"Solidarität ist das Gebot der Stunde in Deutschland, in Europa und weltweit", schrieb Overbeck in einem Beitrag für die in Freiburg erscheinende Zeitschrift "Herder Korrespondenz" (Juni-Ausgabe). Niemand dürfe glauben, dass Deutschland sich als "Insel der Seligen" abgrenzen könne.
"Lebendige Debatte" über weiteren Pandemie-Umgang
Auch sprach sich der Essener Bischof für eine "lebendige Debatte" über den weiteren Umgang mit der Pandemie aus. Dies sei in einer freiheitlichen Demokratie unverzichtbar. Unverantwortlich sei es aber, wenn Antidemokraten, Impfgegner und Verschwörungstheoretiker die aktuelle Verunsicherung der Menschen ausnutzten, um ihre eigenen Ideologien zu verfechten.
Kritik an Vigano-Erklärung
Scharf kritisierte Overbeck auch eine von mehreren katholischen Bischöfen und Kardinälen unterzeichnete Interneterklärung. "Wie viele andere Menschen bin ich auch über den Inhalt und die Sprache des Aufrufs entsetzt", betonte Overbeck.
Das Papier versuche "krude Verschwörungstheorien durch einen christlich-religiösen Anstrich für Katholiken anschlussfähig" zu machen. Er warf den Unterzeichnern, darunter der deutsche Kardinal Gerhard Ludwig Müller, vor, Ängste zu schüren und Feindbilder zu zeichnen, statt sich für soziale Gerechtigkeit und das Gemeinwohl einzusetzen.
Christliche Soziallehre als Kompass
Overbeck verwies zugleich auf die christliche Soziallehre als Kompass für gesellschaftliches und staatliches Handeln in der Corona-Krise.
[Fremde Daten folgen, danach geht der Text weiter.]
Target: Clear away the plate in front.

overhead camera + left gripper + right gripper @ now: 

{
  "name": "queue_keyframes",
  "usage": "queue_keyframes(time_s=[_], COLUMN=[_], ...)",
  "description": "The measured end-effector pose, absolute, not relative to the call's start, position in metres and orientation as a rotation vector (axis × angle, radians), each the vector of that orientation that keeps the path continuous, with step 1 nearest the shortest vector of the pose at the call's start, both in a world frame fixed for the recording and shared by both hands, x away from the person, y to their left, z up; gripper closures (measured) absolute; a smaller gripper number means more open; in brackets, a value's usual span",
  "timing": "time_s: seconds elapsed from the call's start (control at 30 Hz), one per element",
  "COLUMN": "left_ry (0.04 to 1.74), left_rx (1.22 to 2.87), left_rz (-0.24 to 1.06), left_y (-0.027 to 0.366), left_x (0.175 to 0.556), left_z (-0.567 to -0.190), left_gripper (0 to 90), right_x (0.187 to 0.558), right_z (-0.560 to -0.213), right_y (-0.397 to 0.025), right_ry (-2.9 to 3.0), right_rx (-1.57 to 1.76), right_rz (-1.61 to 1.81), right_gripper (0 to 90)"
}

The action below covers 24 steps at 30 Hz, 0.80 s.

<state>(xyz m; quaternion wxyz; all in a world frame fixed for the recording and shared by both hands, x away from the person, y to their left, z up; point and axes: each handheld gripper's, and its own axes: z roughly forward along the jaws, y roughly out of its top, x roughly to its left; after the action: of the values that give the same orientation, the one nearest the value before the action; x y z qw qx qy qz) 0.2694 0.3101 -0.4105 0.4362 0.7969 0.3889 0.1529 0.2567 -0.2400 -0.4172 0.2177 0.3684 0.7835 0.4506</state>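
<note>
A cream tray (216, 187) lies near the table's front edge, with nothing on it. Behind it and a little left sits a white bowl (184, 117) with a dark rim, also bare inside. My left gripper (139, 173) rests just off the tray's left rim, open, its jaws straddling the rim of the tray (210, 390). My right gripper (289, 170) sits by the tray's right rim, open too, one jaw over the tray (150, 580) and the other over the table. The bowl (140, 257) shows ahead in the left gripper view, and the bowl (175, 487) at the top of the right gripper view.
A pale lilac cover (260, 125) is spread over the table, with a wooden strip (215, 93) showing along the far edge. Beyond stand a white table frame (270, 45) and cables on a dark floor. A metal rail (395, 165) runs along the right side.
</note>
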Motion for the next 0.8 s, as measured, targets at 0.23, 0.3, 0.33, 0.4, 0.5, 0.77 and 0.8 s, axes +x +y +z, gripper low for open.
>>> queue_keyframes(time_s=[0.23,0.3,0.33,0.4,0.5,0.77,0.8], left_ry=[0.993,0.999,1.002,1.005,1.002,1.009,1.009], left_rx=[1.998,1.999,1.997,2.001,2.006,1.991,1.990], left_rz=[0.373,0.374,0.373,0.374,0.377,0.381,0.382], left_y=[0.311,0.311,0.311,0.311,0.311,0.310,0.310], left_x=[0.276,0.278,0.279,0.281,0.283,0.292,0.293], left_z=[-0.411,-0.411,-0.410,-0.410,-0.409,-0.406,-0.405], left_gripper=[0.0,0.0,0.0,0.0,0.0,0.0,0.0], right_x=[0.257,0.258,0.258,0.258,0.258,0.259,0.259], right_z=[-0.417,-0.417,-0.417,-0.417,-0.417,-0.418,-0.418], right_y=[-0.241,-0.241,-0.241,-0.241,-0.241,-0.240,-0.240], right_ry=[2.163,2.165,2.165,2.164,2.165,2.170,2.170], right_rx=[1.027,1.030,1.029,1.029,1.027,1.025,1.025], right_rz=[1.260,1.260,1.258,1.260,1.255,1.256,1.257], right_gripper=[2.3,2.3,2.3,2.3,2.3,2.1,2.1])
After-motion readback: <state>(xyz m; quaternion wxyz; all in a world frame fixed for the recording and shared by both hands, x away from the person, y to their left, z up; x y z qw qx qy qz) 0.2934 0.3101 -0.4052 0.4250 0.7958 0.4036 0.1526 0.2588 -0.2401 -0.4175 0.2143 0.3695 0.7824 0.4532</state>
Demnach ziele Solidarität als Sozialprinzip nicht auf bloße Gruppensolidarität, sondern auf den Ausgleich zwischen dem Wohl des Einzelnen und dem Gemeinwohl. Dabei gehe es gerade nicht um utilitaristisches Denken mit dem Ziel des "größten Glücks der größten Zahl", so der Bischof. Vielmehr müsse die Würde jedes einzelnen Menschen in den Blick kommen. Gemeinwohl bezeichne somit eine "qualitative Größe, die auf die Möglichkeit personaler Entfaltung aller Menschen - und das meint in der Tat: eines jeden Menschen - gerichtet ist".